===== AVAILABLE RECORDS

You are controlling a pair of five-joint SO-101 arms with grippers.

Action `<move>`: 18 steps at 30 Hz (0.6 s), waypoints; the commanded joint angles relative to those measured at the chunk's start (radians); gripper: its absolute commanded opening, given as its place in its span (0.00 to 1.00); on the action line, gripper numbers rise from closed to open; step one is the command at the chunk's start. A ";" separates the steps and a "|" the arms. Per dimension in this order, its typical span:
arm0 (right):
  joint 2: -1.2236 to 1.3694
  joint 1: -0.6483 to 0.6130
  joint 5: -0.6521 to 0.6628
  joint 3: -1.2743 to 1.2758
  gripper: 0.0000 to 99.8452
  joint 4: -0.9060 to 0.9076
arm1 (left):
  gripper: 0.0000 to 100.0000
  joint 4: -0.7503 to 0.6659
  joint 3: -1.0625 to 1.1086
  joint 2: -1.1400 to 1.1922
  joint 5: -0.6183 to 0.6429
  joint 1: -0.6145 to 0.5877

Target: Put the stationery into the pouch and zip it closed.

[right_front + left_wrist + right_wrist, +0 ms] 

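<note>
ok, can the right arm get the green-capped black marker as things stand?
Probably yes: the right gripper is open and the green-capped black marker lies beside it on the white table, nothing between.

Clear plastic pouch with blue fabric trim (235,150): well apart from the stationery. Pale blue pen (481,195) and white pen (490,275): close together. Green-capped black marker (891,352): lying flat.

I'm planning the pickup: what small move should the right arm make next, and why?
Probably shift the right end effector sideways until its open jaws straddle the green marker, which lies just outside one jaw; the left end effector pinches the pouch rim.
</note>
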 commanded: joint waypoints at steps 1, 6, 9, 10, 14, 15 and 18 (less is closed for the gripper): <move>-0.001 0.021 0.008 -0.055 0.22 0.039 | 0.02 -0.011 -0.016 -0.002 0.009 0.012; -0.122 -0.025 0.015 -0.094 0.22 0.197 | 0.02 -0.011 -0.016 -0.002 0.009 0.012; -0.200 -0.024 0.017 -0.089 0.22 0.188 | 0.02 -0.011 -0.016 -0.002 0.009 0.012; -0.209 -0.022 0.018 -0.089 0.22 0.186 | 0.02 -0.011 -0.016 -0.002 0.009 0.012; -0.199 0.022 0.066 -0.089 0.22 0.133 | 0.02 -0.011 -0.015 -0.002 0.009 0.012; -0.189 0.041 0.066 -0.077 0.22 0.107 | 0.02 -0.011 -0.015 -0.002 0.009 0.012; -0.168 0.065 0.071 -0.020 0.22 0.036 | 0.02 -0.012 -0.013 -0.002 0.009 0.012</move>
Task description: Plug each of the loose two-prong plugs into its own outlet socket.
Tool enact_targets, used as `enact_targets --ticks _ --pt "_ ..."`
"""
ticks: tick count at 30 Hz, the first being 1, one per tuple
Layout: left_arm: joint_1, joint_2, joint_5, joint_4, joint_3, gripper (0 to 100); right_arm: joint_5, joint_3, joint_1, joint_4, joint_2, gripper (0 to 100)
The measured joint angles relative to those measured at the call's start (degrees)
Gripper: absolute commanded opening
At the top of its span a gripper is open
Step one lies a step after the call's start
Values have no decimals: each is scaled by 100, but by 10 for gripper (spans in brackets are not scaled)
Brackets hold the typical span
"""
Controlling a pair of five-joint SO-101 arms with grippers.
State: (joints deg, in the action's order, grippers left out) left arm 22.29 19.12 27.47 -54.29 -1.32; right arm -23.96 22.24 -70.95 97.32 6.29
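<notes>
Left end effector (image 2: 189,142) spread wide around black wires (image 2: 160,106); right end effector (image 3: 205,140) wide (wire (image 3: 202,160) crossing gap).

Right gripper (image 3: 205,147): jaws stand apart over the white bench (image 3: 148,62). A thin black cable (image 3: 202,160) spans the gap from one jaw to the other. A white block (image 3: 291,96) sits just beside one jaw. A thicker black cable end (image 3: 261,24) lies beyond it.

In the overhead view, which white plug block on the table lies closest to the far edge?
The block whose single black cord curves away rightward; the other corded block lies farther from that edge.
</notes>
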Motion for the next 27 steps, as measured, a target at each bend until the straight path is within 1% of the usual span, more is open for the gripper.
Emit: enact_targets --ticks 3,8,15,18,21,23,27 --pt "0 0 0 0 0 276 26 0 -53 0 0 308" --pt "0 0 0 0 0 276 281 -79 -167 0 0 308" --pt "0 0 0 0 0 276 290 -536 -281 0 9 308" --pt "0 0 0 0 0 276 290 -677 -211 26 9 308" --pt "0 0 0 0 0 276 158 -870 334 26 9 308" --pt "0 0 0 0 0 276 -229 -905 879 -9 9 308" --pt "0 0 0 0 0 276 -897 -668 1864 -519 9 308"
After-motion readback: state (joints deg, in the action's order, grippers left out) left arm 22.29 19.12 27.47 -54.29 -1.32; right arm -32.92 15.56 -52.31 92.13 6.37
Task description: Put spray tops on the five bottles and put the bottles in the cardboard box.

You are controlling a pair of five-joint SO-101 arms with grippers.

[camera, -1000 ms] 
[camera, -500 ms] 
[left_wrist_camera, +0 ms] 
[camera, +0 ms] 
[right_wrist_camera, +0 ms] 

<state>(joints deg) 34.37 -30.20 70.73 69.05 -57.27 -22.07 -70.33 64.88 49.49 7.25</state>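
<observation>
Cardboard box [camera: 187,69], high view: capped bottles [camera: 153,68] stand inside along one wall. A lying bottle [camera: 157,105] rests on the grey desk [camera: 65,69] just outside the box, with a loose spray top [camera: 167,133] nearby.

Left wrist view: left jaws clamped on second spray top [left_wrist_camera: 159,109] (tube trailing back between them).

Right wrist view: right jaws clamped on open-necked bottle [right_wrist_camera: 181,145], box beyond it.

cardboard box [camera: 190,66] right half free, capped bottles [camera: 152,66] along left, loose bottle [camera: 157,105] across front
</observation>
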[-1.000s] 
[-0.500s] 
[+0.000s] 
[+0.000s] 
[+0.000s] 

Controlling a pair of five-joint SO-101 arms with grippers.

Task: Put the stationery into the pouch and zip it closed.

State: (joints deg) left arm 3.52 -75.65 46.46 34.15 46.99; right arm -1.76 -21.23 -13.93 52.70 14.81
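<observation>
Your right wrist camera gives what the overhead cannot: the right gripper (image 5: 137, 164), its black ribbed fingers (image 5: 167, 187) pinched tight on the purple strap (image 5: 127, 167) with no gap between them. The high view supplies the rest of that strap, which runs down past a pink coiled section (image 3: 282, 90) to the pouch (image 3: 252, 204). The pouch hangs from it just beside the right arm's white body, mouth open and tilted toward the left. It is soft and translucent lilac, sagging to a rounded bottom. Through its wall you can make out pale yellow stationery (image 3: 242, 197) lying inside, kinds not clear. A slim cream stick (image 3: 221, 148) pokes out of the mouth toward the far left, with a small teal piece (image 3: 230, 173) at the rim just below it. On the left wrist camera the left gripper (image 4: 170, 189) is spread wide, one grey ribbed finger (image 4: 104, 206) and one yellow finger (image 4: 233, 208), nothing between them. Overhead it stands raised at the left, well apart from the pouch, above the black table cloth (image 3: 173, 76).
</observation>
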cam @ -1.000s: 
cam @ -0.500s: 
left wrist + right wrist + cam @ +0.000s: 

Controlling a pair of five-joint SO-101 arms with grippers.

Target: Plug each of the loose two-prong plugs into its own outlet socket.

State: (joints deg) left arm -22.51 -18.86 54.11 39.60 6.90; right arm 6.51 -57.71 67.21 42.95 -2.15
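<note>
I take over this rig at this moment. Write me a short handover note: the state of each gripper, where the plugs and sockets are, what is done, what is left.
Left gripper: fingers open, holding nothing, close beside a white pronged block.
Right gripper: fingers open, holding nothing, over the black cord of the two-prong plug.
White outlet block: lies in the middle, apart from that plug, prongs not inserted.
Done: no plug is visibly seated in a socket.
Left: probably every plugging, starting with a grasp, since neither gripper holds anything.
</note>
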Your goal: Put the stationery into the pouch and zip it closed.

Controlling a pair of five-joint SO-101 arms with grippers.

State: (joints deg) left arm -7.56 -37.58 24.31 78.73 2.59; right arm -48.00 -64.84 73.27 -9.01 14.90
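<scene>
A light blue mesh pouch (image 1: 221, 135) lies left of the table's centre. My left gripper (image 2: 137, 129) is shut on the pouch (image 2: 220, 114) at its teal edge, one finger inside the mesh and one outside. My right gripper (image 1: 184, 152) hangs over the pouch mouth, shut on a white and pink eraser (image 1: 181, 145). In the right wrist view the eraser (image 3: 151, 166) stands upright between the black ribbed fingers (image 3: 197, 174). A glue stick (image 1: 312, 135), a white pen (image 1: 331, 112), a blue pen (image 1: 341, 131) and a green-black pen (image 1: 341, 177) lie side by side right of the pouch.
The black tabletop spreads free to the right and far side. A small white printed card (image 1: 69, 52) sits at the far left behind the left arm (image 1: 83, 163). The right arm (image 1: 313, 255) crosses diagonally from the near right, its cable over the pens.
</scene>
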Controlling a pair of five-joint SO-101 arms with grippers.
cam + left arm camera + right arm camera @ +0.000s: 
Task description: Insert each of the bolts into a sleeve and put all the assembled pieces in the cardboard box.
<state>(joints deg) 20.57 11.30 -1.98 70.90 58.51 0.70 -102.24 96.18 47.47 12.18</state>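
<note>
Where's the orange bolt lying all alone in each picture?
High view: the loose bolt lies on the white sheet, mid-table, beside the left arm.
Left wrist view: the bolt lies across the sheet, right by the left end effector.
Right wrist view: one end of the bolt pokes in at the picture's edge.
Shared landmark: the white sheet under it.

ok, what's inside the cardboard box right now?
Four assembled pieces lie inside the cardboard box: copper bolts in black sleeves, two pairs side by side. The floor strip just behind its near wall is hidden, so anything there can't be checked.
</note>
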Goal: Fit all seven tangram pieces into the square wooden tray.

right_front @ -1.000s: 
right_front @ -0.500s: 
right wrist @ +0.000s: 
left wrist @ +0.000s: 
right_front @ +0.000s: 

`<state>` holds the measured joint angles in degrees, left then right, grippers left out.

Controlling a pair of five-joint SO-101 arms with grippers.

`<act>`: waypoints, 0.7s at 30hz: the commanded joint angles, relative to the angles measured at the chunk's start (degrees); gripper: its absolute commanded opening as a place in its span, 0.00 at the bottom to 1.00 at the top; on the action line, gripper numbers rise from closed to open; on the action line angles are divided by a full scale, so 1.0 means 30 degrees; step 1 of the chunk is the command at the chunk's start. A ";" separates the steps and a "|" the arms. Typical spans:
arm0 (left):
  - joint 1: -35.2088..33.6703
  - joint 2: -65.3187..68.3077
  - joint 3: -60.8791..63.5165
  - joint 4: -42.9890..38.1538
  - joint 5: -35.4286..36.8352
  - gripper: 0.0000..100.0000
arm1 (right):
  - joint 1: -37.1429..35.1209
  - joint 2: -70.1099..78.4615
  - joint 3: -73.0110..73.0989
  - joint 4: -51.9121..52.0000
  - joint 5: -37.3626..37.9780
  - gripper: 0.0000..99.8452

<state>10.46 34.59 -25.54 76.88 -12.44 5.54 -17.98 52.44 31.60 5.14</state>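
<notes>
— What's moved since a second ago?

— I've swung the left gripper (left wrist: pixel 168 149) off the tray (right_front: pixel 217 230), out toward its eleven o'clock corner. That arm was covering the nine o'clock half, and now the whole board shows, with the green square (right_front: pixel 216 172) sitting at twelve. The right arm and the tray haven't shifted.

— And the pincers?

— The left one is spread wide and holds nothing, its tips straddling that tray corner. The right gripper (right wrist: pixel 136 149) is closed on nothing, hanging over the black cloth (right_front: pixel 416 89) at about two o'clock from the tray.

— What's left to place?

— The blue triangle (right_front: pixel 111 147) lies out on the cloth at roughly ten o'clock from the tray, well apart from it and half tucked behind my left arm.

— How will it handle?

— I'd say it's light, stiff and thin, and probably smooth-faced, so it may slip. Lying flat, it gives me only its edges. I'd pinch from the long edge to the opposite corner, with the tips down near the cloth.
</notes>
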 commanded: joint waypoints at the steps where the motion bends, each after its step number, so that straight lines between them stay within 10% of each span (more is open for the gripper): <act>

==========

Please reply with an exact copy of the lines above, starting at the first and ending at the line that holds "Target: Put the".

- **REPLY**:
You are controlling a pair of five-joint SO-101 arms with grippers.

Action `<move>`: 18 steps at 30 Hz (0.6 s), waypoints; the commanded joint angles relative to those measured at the chunk's start (radians); gripper: its absolute commanded opening, given as its place in its span (0.00 to 1.00); on the action line, gripper numbers rise from closed to open; step one is the command at the chunk's start. A ";" separates the steps and a "|" the arms. Per dimension in this order, its typical span:
arm0 (right):
  joint 2: -1.2236 to 1.3694
  joint 1: -0.6483 to 0.6130
  joint 5: -0.6521 to 0.6628
  joint 3: -1.2743 to 1.2758
  gripper: 0.0000 to 99.8452
  joint 4: -0.9060 to 0.9076
arm1 (left):
  gripper: 0.0000 to 100.0000
  joint 4: -0.7503 to 0.6659
  joint 3: -1.0625 to 1.1086
  joint 2: -1.1400 to 1.1922
  joint 5: -0.6183 to 0.6429
  joint 1: -0.6145 to 0.5877

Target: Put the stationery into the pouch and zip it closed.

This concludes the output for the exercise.